TASK GOAL>
Set down the material exactly as given, please, from its first line through the line that includes "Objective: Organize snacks".

DATA PROVIDED>

----------

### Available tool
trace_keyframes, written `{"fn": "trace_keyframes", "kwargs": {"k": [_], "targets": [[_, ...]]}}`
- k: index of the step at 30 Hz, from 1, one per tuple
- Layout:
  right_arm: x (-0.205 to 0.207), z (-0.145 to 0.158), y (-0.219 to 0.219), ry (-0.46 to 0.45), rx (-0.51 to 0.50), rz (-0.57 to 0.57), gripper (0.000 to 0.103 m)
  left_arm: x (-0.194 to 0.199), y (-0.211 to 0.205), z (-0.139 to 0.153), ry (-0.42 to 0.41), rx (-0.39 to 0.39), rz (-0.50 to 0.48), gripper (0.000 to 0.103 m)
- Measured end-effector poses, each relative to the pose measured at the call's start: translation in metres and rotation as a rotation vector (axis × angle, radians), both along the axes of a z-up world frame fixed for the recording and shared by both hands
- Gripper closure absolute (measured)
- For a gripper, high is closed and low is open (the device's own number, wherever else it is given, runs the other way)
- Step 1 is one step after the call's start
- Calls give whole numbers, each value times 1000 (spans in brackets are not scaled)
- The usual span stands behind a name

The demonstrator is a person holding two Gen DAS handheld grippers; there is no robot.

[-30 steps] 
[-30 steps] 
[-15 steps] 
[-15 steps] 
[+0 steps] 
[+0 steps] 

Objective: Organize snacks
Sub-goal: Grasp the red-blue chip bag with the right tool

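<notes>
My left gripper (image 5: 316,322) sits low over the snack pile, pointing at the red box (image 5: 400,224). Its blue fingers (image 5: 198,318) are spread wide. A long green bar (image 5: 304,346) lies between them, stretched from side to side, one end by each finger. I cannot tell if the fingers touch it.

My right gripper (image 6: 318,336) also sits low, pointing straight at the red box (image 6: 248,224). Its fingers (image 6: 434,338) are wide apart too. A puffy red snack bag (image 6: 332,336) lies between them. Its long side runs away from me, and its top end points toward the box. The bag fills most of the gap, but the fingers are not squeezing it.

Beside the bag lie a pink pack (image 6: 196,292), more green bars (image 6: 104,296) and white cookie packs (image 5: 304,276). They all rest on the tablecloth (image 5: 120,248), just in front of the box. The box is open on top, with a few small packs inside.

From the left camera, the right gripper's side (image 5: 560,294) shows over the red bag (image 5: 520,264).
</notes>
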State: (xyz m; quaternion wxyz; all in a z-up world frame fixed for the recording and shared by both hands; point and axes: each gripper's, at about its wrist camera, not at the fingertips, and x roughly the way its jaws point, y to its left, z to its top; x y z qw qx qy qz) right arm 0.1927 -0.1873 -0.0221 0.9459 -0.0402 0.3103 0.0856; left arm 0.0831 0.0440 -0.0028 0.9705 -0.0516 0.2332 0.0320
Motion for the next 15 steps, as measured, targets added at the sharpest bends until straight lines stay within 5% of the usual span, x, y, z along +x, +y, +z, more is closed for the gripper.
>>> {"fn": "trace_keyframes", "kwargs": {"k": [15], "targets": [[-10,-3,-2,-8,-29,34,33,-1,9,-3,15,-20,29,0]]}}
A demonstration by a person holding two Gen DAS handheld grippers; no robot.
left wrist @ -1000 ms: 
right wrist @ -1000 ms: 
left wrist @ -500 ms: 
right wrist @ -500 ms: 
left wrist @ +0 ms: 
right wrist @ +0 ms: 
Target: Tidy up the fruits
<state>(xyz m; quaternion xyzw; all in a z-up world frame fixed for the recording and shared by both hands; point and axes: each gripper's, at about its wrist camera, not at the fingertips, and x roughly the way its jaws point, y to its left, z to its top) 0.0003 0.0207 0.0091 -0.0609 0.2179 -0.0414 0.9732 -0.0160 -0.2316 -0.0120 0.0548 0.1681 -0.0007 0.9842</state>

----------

SOLUTION FOR THIS PROBLEM>
### Available tool
trace_keyframes, written `{"fn": "trace_keyframes", "kwargs": {"k": [_], "targets": [[_, ...]]}}`
- k: index of the step at 30 Hz, from 1, one per tuple
- Layout:
  right_arm: x (-0.205 to 0.207), z (-0.145 to 0.158), y (-0.219 to 0.219), ry (-0.46 to 0.45), rx (-0.51 to 0.50), rz (-0.57 to 0.57), gripper (0.000 to 0.103 m)
  left_arm: x (-0.194 to 0.199), y (-0.211 to 0.205), z (-0.139 to 0.153), ry (-0.42 to 0.41), rx (-0.39 to 0.39), rz (-0.50 to 0.48), gripper (0.000 to 0.103 m)
- Measured end-effector poses, each relative to the pose measured at the call's start: translation in metres and rotation as a rotation vector (axis × angle, radians), both along the axes of a z-up world frame fixed for the recording and shared by both hands
- Gripper closure absolute (measured)
- For a gripper, high is closed and low is open (the device's own number, wherever else it is given, runs the other way)
- Step 1 is one step after the call's start
- Calls give whole numbers, each value times 1000 (spans in brackets are not scaled)
- The usual span stands behind a name

The demonstrator is a person holding two Gen DAS handheld grippers; there is no robot.

[-30 steps] 
[-30 steps] 
[-15 steps] 
[-15 steps] 
[+0 steps] 
[+0 steps] 

Objective: Organize snacks

Nothing remains to be done for this exercise.